**TASK INSTRUCTIONS:**
Your answer should be one number, the count of lines in the entries holding the word "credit".

MATERIAL PROVIDED: Begin

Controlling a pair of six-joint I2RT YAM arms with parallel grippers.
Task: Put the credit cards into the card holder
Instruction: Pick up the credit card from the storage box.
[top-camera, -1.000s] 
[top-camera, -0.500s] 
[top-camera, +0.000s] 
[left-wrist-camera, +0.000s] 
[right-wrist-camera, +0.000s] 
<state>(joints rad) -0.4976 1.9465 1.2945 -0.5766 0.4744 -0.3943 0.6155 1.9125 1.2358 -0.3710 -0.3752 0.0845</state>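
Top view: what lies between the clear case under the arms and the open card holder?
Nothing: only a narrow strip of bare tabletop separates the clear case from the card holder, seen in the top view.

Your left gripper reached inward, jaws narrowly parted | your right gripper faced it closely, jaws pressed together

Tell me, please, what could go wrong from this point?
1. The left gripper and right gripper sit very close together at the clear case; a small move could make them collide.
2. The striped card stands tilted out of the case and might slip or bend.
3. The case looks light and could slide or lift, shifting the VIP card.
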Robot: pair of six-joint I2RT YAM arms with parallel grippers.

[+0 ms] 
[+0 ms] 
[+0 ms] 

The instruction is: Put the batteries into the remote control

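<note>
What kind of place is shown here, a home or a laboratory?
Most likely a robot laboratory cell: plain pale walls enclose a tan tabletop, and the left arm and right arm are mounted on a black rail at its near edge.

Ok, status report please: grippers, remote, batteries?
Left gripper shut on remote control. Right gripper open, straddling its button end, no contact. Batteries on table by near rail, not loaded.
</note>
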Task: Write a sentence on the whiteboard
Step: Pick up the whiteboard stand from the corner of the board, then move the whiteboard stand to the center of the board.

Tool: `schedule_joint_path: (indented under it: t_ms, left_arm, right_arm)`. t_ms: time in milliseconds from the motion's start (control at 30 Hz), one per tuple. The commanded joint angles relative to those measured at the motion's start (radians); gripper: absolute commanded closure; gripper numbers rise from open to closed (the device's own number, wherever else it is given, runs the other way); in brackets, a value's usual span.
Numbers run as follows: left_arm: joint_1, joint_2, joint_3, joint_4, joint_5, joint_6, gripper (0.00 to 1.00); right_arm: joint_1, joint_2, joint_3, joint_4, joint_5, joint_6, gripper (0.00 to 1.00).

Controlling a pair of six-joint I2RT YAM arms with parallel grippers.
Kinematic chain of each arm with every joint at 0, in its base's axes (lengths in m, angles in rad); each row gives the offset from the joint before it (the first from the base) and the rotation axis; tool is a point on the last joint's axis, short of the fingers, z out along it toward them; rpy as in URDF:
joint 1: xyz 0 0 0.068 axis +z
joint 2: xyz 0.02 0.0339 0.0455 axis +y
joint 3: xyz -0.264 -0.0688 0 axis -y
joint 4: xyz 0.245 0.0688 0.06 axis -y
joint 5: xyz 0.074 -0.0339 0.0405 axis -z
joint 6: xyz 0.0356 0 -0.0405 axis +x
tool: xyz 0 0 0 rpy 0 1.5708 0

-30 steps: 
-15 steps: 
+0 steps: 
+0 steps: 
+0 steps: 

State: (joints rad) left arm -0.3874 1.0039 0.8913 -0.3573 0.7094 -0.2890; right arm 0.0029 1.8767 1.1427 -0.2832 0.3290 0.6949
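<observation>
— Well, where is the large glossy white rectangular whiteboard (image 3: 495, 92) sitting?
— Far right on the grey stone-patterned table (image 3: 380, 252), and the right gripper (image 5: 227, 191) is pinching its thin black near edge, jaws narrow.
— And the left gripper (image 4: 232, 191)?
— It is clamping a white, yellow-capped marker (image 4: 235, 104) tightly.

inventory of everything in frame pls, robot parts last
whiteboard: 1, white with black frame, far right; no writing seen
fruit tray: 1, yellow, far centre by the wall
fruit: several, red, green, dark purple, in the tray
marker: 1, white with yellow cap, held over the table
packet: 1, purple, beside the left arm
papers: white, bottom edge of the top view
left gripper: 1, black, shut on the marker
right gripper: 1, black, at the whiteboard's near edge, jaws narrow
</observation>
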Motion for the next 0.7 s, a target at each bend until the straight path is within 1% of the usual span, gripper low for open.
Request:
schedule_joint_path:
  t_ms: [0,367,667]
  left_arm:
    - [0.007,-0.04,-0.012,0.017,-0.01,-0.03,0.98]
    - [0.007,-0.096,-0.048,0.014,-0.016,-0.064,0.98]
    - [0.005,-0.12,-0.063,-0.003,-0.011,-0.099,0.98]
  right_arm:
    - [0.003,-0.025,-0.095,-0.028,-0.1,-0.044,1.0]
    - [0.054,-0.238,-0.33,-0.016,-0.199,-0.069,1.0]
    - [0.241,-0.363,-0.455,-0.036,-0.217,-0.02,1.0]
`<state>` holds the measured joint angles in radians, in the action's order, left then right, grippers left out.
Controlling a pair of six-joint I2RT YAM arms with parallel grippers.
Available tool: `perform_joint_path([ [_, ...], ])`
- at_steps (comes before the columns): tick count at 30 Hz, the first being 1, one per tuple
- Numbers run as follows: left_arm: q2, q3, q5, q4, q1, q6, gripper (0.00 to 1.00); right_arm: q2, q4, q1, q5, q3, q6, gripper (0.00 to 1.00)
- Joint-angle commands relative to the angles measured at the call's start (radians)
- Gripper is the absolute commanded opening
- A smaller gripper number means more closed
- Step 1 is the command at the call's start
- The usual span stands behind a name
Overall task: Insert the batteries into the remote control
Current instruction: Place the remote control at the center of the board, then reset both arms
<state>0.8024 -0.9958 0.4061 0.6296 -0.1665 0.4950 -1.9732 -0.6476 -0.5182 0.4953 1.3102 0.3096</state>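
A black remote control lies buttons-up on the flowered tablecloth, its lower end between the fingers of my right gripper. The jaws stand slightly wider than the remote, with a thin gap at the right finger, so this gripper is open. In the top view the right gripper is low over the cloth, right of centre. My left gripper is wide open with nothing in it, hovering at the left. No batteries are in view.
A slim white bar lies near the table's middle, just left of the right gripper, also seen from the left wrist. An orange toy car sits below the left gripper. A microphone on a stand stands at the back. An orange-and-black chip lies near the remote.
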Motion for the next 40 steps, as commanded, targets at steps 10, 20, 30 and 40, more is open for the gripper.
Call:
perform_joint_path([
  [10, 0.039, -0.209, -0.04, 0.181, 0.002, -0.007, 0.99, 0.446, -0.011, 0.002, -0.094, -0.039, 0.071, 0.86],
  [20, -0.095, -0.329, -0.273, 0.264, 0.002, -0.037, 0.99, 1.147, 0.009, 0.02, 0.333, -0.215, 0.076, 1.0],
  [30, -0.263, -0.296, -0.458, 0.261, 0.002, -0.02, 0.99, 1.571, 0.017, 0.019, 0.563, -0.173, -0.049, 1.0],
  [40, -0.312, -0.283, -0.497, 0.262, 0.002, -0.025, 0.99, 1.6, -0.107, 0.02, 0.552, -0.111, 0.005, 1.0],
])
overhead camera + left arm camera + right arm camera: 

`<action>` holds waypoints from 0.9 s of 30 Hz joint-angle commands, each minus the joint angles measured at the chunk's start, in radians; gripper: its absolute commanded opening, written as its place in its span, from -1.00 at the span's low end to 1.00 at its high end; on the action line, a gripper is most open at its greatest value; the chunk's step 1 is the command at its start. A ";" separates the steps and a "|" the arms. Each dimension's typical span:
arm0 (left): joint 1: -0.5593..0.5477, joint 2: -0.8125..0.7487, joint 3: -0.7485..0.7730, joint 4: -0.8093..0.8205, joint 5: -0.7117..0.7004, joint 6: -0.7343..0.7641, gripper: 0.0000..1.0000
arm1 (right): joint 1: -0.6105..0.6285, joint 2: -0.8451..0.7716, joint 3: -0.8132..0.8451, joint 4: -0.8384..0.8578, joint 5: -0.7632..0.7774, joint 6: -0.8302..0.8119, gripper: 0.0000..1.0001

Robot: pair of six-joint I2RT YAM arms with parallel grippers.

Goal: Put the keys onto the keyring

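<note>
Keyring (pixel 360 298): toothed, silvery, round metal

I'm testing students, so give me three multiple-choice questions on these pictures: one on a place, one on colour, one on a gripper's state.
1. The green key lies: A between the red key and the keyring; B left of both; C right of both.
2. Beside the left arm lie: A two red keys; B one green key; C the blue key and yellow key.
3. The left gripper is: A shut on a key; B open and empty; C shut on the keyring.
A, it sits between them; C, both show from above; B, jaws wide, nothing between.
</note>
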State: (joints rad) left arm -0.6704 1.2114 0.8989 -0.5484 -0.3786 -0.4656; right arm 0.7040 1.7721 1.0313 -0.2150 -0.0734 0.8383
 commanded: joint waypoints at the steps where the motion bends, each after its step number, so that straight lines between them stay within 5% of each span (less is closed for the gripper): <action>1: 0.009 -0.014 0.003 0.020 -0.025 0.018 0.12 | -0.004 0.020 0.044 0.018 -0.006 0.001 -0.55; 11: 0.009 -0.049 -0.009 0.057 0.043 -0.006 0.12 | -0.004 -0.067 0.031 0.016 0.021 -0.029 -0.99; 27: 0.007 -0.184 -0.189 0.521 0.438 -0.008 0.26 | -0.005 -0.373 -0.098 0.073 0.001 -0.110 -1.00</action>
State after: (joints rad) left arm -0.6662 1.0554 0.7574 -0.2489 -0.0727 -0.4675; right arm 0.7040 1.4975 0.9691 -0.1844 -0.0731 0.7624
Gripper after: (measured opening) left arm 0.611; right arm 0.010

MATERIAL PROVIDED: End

**TASK OUTPUT:**
2